▶ [Exercise requirements]
The entries shown below should be output exactly as they appear.
Start of Supplied entries
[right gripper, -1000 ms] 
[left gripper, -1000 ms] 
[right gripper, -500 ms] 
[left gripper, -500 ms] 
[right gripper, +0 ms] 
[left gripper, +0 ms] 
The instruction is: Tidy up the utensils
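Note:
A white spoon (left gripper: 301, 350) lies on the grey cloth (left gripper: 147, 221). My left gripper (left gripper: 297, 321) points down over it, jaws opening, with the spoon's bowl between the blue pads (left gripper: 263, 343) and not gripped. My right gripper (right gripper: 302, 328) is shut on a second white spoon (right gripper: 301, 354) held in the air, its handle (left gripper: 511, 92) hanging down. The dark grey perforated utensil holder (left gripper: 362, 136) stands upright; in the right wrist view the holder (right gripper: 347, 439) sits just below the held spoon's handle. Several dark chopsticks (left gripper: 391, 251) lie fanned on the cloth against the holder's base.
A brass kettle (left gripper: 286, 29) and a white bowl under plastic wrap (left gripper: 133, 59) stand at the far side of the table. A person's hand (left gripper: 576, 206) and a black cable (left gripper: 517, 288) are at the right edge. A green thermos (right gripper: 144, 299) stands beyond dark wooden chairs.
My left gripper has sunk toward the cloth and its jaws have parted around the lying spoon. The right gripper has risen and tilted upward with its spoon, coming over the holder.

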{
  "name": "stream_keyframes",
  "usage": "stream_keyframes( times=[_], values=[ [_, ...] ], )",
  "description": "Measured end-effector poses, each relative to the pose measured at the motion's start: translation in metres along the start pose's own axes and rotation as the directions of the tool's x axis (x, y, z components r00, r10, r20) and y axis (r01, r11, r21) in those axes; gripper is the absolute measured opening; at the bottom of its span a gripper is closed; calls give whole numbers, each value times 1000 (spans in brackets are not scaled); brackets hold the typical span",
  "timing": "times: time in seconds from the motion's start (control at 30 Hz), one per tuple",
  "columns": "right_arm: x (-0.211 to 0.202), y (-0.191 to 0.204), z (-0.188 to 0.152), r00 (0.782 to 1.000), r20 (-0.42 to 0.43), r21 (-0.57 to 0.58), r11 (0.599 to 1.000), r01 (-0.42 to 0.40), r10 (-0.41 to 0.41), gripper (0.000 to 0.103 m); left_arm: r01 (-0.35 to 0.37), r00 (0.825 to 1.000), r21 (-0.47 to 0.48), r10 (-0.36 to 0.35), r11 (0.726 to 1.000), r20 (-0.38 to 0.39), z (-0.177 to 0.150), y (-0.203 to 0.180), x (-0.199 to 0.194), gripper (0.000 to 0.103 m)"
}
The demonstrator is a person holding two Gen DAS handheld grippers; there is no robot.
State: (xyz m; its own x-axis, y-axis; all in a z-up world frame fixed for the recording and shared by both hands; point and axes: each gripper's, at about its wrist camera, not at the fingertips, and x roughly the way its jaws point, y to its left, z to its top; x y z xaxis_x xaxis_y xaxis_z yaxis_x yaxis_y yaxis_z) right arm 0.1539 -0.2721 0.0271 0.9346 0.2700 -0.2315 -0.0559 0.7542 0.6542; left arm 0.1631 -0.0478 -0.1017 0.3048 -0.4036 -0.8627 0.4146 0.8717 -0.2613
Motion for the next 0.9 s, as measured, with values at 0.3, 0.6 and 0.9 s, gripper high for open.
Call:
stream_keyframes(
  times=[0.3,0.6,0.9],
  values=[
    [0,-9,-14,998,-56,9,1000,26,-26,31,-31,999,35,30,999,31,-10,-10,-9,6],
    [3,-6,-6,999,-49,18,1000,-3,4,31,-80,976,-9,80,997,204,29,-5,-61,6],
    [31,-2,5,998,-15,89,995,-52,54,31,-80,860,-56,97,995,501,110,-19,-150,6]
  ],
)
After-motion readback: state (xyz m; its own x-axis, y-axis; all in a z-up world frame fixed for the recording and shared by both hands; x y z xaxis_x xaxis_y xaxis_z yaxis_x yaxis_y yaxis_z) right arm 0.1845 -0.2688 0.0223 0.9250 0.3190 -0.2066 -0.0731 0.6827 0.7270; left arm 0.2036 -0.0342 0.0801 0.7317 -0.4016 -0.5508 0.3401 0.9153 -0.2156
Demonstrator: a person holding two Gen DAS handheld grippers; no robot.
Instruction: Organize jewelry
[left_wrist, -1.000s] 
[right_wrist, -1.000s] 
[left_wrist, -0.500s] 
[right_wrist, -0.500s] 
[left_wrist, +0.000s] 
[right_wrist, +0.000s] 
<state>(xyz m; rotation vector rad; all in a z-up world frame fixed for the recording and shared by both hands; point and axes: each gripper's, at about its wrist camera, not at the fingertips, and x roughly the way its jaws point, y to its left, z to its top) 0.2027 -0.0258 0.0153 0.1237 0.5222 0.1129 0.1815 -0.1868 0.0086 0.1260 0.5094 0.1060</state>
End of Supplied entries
▶ [Reply]
[right gripper, -1000 ms] 
[left gripper, -1000 ms] 
[right gripper, -500 ms] 
[left gripper, -500 ms] 
[right gripper, +0 ms] 
[left gripper, +0 ms] 
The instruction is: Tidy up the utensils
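Note:
A white spoon (left gripper: 301, 350) lies on the grey cloth (left gripper: 147, 221). My left gripper (left gripper: 297, 321) points down over it, jaws opening, with the spoon's bowl between the blue pads (left gripper: 263, 343) and not gripped. My right gripper (right gripper: 302, 328) is shut on a second white spoon (right gripper: 301, 354) held in the air, its handle (left gripper: 511, 92) hanging down. The dark grey perforated utensil holder (left gripper: 362, 136) stands upright; in the right wrist view the holder (right gripper: 347, 439) sits just below the held spoon's handle. Several dark chopsticks (left gripper: 391, 251) lie fanned on the cloth against the holder's base.
A brass kettle (left gripper: 286, 29) and a white bowl under plastic wrap (left gripper: 133, 59) stand at the far side of the table. A person's hand (left gripper: 576, 206) and a black cable (left gripper: 517, 288) are at the right edge. A green thermos (right gripper: 144, 299) stands beyond dark wooden chairs.
My left gripper has sunk toward the cloth and its jaws have parted around the lying spoon. The right gripper has risen and tilted upward with its spoon, coming over the holder.
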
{
  "name": "stream_keyframes",
  "usage": "stream_keyframes( times=[_], values=[ [_, ...] ], )",
  "description": "Measured end-effector poses, each relative to the pose measured at the motion's start: translation in metres along the start pose's own axes and rotation as the directions of the tool's x axis (x, y, z components r00, r10, r20) and y axis (r01, r11, r21) in those axes; gripper is the absolute measured opening; at the bottom of its span a gripper is closed; calls give whole numbers, each value times 1000 (spans in brackets are not scaled); brackets hold the typical span",
  "timing": "times: time in seconds from the motion's start (control at 30 Hz), one per tuple",
  "columns": "right_arm: x (-0.211 to 0.202), y (-0.191 to 0.204), z (-0.188 to 0.152), r00 (0.782 to 1.000), r20 (-0.42 to 0.43), r21 (-0.57 to 0.58), r11 (0.599 to 1.000), r01 (-0.42 to 0.40), r10 (-0.41 to 0.41), gripper (0.000 to 0.103 m); left_arm: r01 (-0.35 to 0.37), r00 (0.825 to 1.000), r21 (-0.47 to 0.48), r10 (-0.36 to 0.35), r11 (0.726 to 1.000), r20 (-0.38 to 0.39), z (-0.177 to 0.150), y (-0.203 to 0.180), x (-0.199 to 0.194), gripper (0.000 to 0.103 m)"
}
The demonstrator is a person holding two Gen DAS handheld grippers; there is no robot.
State: (xyz m; its own x-axis, y-axis; all in a z-up world frame fixed for the recording and shared by both hands; point and axes: each gripper's, at about its wrist camera, not at the fingertips, and x roughly the way its jaws point, y to its left, z to its top; x y z xaxis_x xaxis_y xaxis_z yaxis_x yaxis_y yaxis_z) right arm 0.1539 -0.2721 0.0271 0.9346 0.2700 -0.2315 -0.0559 0.7542 0.6542; left arm 0.1631 -0.0478 -0.1017 0.3048 -0.4036 -0.8627 0.4146 0.8717 -0.2613
Motion for the next 0.9 s, as measured, with values at 0.3, 0.6 and 0.9 s, gripper high for open.
Call:
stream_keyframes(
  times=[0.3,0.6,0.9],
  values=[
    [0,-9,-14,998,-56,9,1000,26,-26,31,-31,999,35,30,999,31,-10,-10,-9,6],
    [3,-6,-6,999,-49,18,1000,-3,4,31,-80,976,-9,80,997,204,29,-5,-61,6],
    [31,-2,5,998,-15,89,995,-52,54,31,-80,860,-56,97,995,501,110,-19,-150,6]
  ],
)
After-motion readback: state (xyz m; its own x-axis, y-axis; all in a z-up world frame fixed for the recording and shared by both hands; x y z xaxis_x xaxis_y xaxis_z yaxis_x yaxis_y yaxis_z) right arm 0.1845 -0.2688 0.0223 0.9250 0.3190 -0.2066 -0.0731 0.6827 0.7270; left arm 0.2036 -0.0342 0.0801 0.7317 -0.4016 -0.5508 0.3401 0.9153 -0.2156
Demonstrator: a person holding two Gen DAS handheld grippers; no robot.
Instruction: Organize jewelry
[left_wrist, -1.000s] 
[right_wrist, -1.000s] 
[left_wrist, -0.500s] 
[right_wrist, -0.500s] 
[left_wrist, +0.000s] 
[right_wrist, +0.000s] 
<state>(xyz m; rotation vector rad; all in a z-up world frame fixed for the recording and shared by both hands; point and axes: each gripper's, at about its wrist camera, not at the fingertips, and x roughly the way its jaws point, y to its left, z to its top) 0.2027 -0.0258 0.0153 0.1237 0.5222 0.1129 0.1815 -0.1868 0.0086 0.1260 0.5094 0.1060</state>

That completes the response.